The fast latent image forming layer contains at least two silver halide
grain populations. At least one of the grain populations is comprised of
latent image forming grains having the characteristics described above.
Additional grains are provided for the purpose of scattering red light
within the red recording fast latent image forming layer. These light
scattering grains are coated at a coverage of from 0.01 to 0.2, preferably
0.03 to 0.17, g/m.sup.2, based on silver. These light scattering grains
are randomly oriented as coated in the fast latent image forming layer to
increase light scattering, as compared to light reflection or
transmission. The grains can be of any convenient conventional crystal
shape that can be randomly oriented as coated. This excludes the use of
tabular grain emulsions to provide light scattering grains. Tabular,
rod-like and other acicular grains are well recognized to orient their
major crystal axes parallel with the support surface. Preferred light
scattering grains are regular grains, including octahedral, cubic,
tetradecahedral, rhombic dodecahedral, and spherical grains.
Alternatively, the grains can be non-tabular irregular grains, such as
multiply twinned grains. Minor proportions of tabular grains can be
tolerated, but are preferably excluded from the light scattering grain
population.
To facilitate light scattering the grains are contemplated to exhibit ECD's
in the range of from 0.05 to 0.7 .mu.m, preferably 0.3 to 0.5 .mu.m. The
light scattering grains can be coprecipitated and coated with other
grains. It is, of course, possible and preferred to minimize the presence
of grains outside the indicated ECD range. Preferably greater than 90
percent of the total silver is in the light scattering grains in any
emulsion to be blended with the latent image forming grains. It is
possible to precipitate emulsions in which substantially all (greater than
99 percent) of the grains are regular grains within the indicated ECD
range.
The red light scattering grains blended into the fast latent image forming
layer differ in all forms from the latent image forming grains in this
layer in that the latent image forming grains in all instances have one or
more red absorbing spectral sensitizing dyes adsorbed to their surfaces.
The light scattering grains, however, are free of red absorbing dye (e.g.,
red absorbing spectral sensitizing dye) absorbed to their surfaces.

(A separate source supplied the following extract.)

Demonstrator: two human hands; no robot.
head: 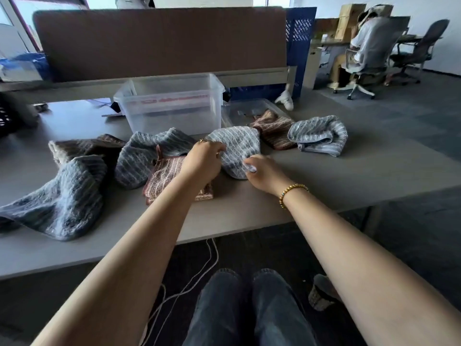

The
presence of a red absorbing spectral sensitizing dye on the surface of the
red light scattering grains would, of course, greatly diminish red light
scattering. The compositions of the light scattering grains take any of
the forms described above in connection with the latent image forming
grains. The light scattering grains can be chemically sensitized, but,
lacking red absorbing spectral sensitizing dye adsorbed to the grain
surfaces, the grains are incapable of forming a latent image, even if
chemically sensitized. Hence, typically the red light scattering grains
are not intentionally chemically sensitized.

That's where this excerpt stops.